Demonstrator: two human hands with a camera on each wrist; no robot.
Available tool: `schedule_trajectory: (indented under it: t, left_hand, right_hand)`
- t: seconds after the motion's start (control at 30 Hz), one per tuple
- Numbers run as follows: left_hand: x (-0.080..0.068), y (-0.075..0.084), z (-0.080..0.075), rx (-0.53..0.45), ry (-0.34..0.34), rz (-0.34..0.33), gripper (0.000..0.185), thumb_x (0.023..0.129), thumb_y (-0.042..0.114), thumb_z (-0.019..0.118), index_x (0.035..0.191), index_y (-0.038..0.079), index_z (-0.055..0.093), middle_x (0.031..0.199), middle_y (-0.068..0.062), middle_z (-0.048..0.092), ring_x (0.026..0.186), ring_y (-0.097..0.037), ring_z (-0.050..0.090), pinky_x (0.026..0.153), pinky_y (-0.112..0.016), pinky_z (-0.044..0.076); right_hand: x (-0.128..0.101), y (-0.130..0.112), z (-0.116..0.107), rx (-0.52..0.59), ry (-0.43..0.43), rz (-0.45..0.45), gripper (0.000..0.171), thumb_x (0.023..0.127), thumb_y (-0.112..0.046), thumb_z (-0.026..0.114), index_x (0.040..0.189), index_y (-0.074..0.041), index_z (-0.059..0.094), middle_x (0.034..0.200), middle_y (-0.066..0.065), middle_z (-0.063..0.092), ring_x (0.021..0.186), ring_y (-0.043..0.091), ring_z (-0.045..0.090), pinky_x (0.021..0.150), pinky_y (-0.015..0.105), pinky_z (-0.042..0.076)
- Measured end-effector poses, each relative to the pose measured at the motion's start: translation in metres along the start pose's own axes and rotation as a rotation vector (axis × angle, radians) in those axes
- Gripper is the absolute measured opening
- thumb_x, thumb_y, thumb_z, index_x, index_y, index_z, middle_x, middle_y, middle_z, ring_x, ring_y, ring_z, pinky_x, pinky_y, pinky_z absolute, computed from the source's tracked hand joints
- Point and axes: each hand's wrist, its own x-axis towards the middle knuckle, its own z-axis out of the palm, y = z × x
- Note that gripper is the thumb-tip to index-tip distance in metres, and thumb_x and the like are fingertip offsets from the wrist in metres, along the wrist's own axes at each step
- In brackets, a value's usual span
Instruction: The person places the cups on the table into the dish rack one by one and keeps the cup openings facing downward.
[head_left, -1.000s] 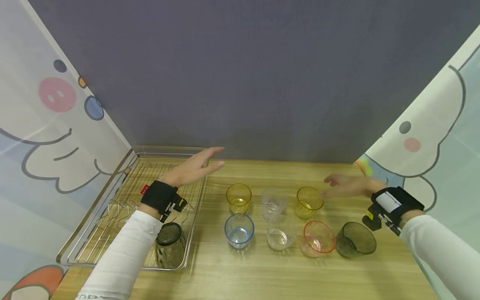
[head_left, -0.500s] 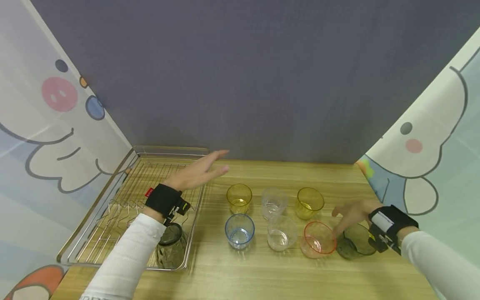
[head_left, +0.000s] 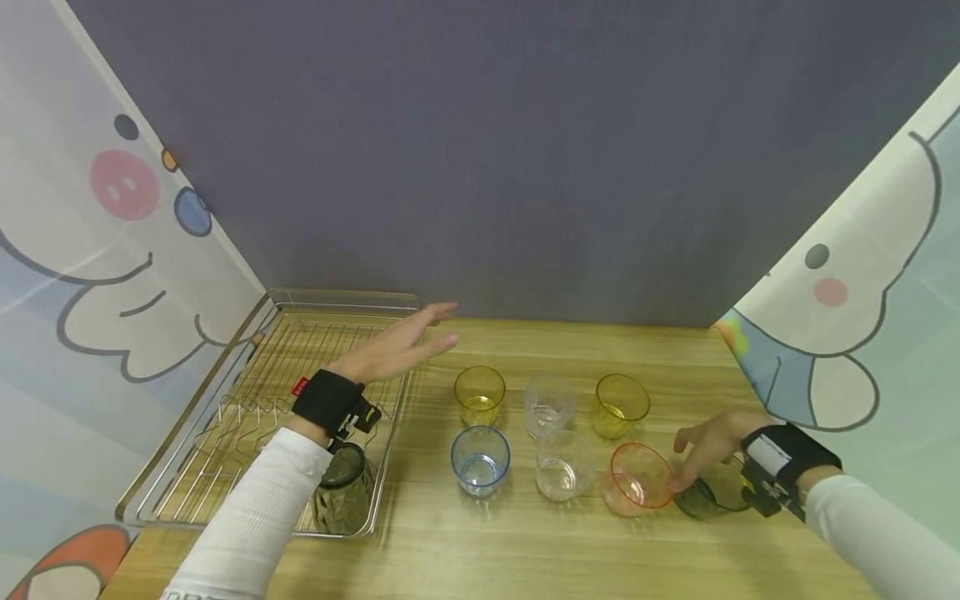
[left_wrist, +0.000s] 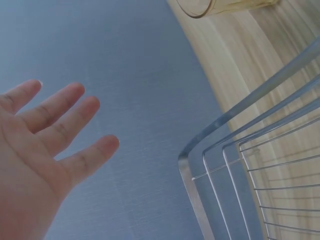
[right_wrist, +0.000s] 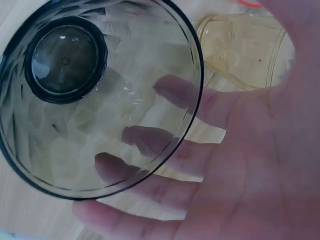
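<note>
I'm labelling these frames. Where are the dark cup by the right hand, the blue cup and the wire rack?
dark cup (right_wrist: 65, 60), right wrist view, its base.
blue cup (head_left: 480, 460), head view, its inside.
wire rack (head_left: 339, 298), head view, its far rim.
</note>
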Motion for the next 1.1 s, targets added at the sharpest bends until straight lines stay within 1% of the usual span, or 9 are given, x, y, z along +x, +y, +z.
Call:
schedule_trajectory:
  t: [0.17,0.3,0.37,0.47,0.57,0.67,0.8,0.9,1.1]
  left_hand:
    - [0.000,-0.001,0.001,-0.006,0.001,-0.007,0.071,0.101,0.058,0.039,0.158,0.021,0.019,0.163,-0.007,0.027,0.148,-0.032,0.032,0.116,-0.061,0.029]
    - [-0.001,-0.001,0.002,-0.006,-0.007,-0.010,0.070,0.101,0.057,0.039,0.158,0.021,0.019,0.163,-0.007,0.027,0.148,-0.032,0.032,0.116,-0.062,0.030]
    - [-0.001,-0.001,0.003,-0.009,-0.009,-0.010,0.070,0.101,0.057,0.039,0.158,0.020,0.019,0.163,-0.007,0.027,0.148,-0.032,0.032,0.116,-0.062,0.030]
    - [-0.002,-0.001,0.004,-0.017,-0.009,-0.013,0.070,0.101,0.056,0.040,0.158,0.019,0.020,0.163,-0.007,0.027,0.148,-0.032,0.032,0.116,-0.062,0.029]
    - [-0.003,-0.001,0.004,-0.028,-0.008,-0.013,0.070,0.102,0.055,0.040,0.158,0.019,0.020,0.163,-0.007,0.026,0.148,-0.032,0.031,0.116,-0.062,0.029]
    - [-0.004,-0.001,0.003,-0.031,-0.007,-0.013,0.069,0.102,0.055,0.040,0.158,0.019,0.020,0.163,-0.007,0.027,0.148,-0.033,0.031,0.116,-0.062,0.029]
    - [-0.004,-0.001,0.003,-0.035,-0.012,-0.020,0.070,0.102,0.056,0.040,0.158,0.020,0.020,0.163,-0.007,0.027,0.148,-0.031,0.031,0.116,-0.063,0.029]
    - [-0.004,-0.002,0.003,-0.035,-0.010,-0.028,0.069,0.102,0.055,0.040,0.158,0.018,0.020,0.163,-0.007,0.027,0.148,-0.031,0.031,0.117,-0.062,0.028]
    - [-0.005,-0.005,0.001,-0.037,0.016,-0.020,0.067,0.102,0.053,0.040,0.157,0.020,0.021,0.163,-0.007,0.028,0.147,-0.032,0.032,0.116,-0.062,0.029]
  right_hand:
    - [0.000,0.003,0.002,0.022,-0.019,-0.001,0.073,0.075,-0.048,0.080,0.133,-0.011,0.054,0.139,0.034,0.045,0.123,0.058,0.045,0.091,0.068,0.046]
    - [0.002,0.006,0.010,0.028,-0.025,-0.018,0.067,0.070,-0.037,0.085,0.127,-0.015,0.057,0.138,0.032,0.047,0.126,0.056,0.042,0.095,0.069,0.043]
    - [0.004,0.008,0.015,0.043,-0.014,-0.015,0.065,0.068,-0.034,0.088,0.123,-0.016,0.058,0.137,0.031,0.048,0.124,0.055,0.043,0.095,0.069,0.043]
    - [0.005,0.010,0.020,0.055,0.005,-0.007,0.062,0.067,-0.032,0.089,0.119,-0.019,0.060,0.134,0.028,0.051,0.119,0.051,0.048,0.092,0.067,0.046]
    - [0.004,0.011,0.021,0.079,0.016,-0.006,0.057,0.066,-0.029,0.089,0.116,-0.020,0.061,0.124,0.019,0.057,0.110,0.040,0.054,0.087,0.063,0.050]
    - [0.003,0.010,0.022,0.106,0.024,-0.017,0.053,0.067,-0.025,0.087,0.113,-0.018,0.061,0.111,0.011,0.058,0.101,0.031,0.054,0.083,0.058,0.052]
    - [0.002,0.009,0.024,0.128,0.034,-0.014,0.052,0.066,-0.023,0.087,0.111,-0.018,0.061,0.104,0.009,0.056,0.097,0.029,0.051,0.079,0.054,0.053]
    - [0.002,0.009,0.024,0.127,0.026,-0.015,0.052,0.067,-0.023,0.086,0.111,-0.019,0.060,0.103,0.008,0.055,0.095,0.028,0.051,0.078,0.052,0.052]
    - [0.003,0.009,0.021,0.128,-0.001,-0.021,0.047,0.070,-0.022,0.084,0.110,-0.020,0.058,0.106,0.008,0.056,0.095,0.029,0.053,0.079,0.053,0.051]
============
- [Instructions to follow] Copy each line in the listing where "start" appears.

- [Answer]
- t: seconds after the motion's start (control at 30 Hz), one per tuple
- Measured end-effector poses, each relative to the pose measured at the motion's start: translation in metres along the start pose's own axes and rotation as a rotation vector (axis × angle, radians) in those axes

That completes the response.